• **The task**:
Please make an exact transcription of all the data that follows.

• **Recorded data**:
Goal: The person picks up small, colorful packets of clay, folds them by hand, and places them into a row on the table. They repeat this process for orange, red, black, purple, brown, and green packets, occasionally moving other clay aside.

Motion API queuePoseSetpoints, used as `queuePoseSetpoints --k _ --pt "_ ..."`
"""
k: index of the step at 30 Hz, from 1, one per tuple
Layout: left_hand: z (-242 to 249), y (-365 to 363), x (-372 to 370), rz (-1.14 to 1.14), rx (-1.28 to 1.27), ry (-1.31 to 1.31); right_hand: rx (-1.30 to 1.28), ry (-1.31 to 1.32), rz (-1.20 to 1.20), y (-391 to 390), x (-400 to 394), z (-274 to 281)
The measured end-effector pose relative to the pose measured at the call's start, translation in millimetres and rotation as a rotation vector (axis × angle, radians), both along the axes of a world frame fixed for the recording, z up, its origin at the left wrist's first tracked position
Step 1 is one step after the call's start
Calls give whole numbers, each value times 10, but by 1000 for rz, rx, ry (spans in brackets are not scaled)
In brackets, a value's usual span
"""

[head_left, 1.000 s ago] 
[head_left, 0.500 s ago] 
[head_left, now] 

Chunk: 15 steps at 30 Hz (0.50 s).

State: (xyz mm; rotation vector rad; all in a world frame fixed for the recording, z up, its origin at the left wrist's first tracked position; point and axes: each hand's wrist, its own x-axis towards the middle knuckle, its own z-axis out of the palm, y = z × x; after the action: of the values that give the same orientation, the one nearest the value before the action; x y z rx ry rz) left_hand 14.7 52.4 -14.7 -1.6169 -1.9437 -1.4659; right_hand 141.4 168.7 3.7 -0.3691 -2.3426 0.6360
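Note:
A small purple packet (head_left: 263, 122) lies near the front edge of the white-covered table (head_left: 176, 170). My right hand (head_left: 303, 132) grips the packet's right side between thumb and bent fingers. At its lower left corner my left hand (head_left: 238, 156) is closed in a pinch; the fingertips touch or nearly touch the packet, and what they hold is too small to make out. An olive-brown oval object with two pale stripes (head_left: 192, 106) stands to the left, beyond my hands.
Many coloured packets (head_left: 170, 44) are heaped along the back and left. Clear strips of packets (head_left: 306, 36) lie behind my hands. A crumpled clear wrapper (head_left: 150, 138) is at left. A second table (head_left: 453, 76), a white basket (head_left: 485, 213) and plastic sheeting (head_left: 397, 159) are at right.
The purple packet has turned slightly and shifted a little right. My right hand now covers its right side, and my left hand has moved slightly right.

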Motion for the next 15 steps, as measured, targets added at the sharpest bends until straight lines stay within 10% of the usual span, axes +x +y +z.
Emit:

• **Exercise answer**:
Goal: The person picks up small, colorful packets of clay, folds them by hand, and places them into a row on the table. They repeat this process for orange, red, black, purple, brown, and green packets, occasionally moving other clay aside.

Motion API queuePoseSetpoints, used as `queuePoseSetpoints --k _ --pt "_ ..."`
"""
k: index of the step at 30 Hz, from 1, one per tuple
Layout: left_hand: z (-242 to 249), y (-365 to 363), x (-372 to 370), rz (-1.14 to 1.14), rx (-1.28 to 1.27), ry (-1.31 to 1.31); right_hand: rx (-1.30 to 1.28), ry (-1.31 to 1.32), rz (-1.20 to 1.20), y (-391 to 390), x (-400 to 394), z (-274 to 281)
The measured end-effector pose relative to the pose measured at the call's start, translation in millimetres and rotation as a rotation vector (axis × angle, radians), both along the axes of a world frame fixed for the recording, z up, its origin at the left wrist's first tracked position
Step 1 is one step after the call's start
Calls give whole numbers, each value times 10, but by 1000 for rz, rx, ry (spans in brackets are not scaled)
In brackets, a value's usual span
"""

[head_left, 1.000 s ago] 
[head_left, 0.500 s ago] 
[head_left, now] 

Chunk: 15 steps at 30 Hz (0.50 s).

State: (xyz mm; rotation vector rad; all in a world frame fixed for the recording, z up, its origin at the left wrist's first tracked position; point and axes: each hand's wrist, its own x-axis towards the middle knuckle, its own z-axis out of the palm, y = z × x; after the action: of the values that give the same orientation, the one nearest the value before the action; x y z rx ry rz) left_hand 14.7 52.4 -14.7 -1.6169 -1.9437 -1.4659; right_hand 141.4 168.7 3.7 -0.3691 -2.3426 0.6360
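Note:
A small purple packet (head_left: 263, 122) lies near the front edge of the white-covered table (head_left: 176, 170). My right hand (head_left: 303, 132) grips the packet's right side between thumb and bent fingers. At its lower left corner my left hand (head_left: 238, 156) is closed in a pinch; the fingertips touch or nearly touch the packet, and what they hold is too small to make out. An olive-brown oval object with two pale stripes (head_left: 192, 106) stands to the left, beyond my hands.
Many coloured packets (head_left: 170, 44) are heaped along the back and left. Clear strips of packets (head_left: 306, 36) lie behind my hands. A crumpled clear wrapper (head_left: 150, 138) is at left. A second table (head_left: 453, 76), a white basket (head_left: 485, 213) and plastic sheeting (head_left: 397, 159) are at right.
The purple packet has turned slightly and shifted a little right. My right hand now covers its right side, and my left hand has moved slightly right.
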
Motion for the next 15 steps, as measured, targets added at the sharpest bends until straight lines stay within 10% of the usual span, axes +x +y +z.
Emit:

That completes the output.